Exactly how many lines in the entries contain "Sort"? Give that number alone.

Records from a dataset
□ □ □ □

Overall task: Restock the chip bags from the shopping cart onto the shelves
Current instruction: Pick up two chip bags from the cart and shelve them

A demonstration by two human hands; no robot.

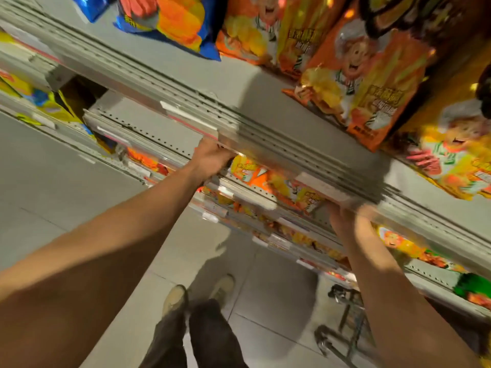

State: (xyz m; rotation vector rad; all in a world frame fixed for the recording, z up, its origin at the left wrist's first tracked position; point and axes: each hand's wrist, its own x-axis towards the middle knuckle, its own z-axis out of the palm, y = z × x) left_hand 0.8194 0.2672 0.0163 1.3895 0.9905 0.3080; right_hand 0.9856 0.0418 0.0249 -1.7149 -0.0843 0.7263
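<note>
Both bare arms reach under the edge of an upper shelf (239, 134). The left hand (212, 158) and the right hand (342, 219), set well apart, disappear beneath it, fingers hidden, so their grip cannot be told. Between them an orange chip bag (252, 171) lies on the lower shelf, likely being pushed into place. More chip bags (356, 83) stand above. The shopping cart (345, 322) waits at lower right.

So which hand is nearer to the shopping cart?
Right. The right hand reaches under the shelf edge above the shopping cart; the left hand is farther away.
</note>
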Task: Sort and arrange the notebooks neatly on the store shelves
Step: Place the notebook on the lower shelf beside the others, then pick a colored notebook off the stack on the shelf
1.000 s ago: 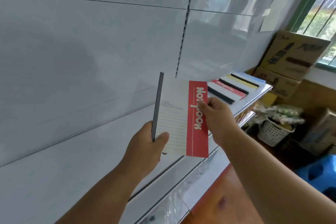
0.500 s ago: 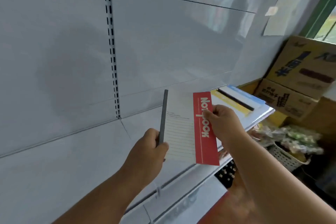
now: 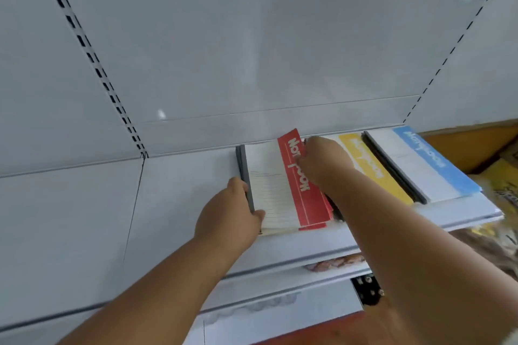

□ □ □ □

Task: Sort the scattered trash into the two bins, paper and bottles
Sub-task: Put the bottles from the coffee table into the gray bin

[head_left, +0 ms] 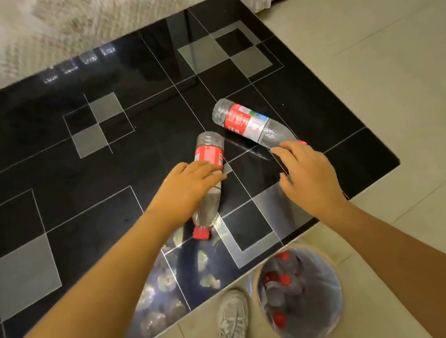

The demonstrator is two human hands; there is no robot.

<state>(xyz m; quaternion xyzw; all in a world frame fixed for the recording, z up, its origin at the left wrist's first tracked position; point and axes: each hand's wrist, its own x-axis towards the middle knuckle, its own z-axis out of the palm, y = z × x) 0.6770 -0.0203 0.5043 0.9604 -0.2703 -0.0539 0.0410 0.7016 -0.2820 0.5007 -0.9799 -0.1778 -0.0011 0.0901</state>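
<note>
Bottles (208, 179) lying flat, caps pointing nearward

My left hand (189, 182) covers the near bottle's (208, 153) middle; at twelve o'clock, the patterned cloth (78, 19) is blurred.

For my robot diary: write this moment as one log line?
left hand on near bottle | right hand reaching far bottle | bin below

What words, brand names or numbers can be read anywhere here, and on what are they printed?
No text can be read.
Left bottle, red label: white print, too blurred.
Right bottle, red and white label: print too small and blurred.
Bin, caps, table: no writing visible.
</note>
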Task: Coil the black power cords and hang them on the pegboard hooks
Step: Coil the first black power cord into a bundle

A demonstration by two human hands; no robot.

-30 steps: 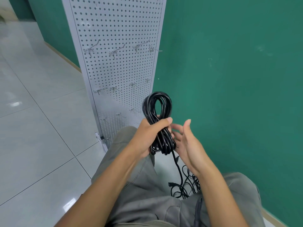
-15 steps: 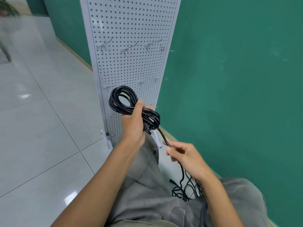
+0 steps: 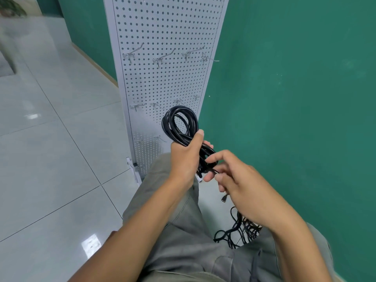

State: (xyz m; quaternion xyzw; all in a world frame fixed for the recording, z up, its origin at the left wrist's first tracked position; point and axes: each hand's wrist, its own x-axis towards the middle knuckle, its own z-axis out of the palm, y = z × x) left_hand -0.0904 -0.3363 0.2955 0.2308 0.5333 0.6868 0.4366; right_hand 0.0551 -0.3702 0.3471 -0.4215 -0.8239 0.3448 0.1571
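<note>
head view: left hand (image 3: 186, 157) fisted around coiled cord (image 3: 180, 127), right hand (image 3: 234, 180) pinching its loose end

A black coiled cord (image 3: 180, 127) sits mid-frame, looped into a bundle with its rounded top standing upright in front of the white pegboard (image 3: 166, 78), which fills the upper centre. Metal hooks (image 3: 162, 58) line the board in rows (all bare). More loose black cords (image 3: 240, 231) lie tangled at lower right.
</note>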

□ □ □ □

(Solution for this problem):
2